A las siete y media de la mañana, Medina y Berta se reunieron con Ayala en el patio de la comisaría. Estaban a la espera, listos para arrancar, tres coches patrulla y un furgón con varios policías de uniforme. El día era manso y primaveral, con rachas de viento frío que bajaba de la sierra y un cielo límpido, iluminado por los débiles fulgores de un sol incipiente que presagiaba calor fuerte. El naciente resplandor reverberaba sobre los encalados muros del palacete de Dar-al-Horra, la torre de la iglesia de San Miguel y el monasterio de Santa Isabel la Real, que aportaba un aura de campanadas solemnes y resonancias lapidarias al escenario.
Antes de que la caravana policial partiese hacia la ocupada plaza del Albaicín siguiendo el arranque de la cuesta de la Alhacaba, antiguo camino andalusí que discurre paralelo a la vieja muralla de la Alcazaba vieja, el comisario aleccionó a los suyos:
—Si hay jaleo de verdad, que intervengan los de Operaciones Especiales, que para eso están. Nosotros no vamos a disolver a esa gente. Solo a detener a Luciano y sus matones por alteración del orden público y el asesinato de la vidente. ¿Está claro?
—La verdad —dijo luego, dirigiéndose en voz queda a Berta y Medina— es que no sé muy bien qué pintáis vosotros en este circo.
—Nos gusta el circo —dijo picada Berta—. Sobre todo cuando hay payasos y bofetadas. ¿Verdad, Medina?
Héctor se echó a reír. Estaba comprobando el cargador de su pistola y conocía los arranques bruscos y efervescentes de su compañera. No así el comisario, que torció el ceño y se quedó mirando desabrido a la agente del CNI.
—Payasos hay —le contestó—, pero lo que hay que evitar son las bofetadas, señora o señorita Berta.
—No me joda con esas, comisario.
—Bueno —terció Medina, que iba viendo como la mala leche de Ayala se iba calentando—, cuando antes nos vayamos, mejor. A estas horas, esa gente debe de estar medio adormilada.
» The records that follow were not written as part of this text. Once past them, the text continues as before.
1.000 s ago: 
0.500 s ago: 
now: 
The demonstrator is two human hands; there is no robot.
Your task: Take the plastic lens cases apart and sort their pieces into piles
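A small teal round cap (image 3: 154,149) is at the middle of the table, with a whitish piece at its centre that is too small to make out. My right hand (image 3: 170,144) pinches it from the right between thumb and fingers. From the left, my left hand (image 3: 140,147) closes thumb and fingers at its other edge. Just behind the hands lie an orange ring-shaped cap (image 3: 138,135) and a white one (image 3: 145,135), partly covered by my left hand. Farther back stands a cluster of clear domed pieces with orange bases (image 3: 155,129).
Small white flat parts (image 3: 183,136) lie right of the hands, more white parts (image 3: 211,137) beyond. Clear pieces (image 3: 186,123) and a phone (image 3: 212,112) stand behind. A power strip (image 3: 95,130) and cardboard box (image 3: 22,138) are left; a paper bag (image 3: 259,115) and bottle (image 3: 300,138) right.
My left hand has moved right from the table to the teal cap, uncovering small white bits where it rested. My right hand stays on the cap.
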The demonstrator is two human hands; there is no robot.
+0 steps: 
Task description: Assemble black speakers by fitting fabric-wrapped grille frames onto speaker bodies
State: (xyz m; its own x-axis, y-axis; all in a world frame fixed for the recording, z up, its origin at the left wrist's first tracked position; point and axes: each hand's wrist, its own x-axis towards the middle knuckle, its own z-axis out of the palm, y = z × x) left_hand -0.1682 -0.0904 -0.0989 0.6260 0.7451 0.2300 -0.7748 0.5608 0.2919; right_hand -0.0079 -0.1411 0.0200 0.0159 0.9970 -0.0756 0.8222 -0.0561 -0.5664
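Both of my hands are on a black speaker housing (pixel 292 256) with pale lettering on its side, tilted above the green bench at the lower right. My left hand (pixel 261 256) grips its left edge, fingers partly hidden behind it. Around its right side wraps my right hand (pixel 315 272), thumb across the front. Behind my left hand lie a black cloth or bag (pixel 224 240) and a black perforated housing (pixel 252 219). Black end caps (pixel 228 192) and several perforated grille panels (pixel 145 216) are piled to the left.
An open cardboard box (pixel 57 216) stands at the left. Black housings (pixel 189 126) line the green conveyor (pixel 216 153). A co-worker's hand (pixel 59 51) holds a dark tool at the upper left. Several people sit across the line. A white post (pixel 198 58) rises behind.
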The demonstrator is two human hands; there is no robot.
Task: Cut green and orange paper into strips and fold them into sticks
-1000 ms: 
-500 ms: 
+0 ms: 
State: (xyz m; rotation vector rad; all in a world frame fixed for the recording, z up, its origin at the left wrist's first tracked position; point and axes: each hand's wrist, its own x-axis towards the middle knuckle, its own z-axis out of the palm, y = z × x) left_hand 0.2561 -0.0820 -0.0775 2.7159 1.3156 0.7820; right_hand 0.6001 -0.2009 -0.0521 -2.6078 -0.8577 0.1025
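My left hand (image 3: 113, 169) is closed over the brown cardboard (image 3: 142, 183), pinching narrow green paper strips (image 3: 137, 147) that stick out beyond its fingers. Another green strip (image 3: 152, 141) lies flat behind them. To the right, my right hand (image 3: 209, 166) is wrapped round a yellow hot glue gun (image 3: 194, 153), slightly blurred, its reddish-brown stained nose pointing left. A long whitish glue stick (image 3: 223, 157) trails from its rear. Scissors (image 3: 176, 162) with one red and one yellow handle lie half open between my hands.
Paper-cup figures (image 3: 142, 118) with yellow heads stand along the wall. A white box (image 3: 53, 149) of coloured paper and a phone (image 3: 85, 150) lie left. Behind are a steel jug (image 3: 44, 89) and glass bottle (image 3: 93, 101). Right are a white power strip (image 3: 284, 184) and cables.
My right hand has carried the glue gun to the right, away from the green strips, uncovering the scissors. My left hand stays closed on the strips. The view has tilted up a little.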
—No lo creas. Seguramente nos están esperando.
—¿Qué?
—Sí, hombre, sí —dijo Ayala—. Esto es Granada, y aquí se sabe todo. También los policías tienen parientes y amigos en la turba del Mesías.
—O sea —intervino Berta—, que su comisaría es un coladero.
—Mi comisaría es lo que me sale de los huevos —le espetó con grosería Ayala, ya francamente cabreado. Y estaba a punto de continuar la retahíla de exabruptos cuando un policía se acercó a decirle que ya estaba todo listo para salir. Tragó saliva y decidió dejarlo para otra ocasión, aunque no bajaría la guardia. Pensó que la tal Berta era una pija engreída y maleducada, nada que ver con la subinspectora Lozano, su discreta confidente y subordinada leal.